Ldts and BlaC Kinetics
Production, purification, and activity of Mtb LdtMt1 and LdtMt2 and E. faecium Ldtfm were carried out as previously described (Cordillot et al., 2013; Edoo et al., 2017). Briefly, BlaC hydrolysis of 1, 5, and 9c was determined by incubating 100 μM of each compound with 50 and 500 nM of the enzyme in 100 mM MES buffer at pH 6.4. Inhibition of BlaC-mediated hydrolysis of nitrocefin was tested by incubating 2 nM of BlaC in the presence of increasing concentration of 1, 5, and 9c and 50 μM of nitrocefin. To account for time-dependent inhibition, 1 nM of BlaC was incubated for 2 h with the compounds prior to the addition of nitrocefin. In the case of LdtMt1 and LdtMt2, all kinetic tests were conducted in 100 mM sodium phosphate at pH 6.0 at 20°C. To asses Ldt hydrolysis of the compounds, 50 μM of 1, 5, or 9c was incubated with increasing concentration of Ldt (0, 1, 5, and 10 μM).

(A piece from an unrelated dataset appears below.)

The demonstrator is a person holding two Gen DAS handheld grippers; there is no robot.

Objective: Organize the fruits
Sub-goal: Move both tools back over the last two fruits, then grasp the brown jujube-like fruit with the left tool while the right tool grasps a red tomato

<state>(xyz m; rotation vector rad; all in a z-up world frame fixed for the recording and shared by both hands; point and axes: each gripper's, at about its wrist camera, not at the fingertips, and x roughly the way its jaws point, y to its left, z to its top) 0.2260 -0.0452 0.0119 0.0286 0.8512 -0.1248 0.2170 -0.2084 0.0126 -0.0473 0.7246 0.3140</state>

Inhibition of enzyme activity was determined by incubating 5 μM of the Ldt enzymes in the presence of test compounds (0, 25, 50, and 100 μM) and 50 μM of nitrocefin. Assays were performed using enzymes incubated for 30 min with the compounds prior to the addition of nitrocefin. Stopped flow kinetics were conducted using Ldtfm in 100 mM sodium phosphate at pH 6.0 at 10°C. Ldtfm (15 μM) and 20 μM of 1, 5, or imipenem were mixed, and the acylated form of Ldtfm was monitored by mass spectrometry.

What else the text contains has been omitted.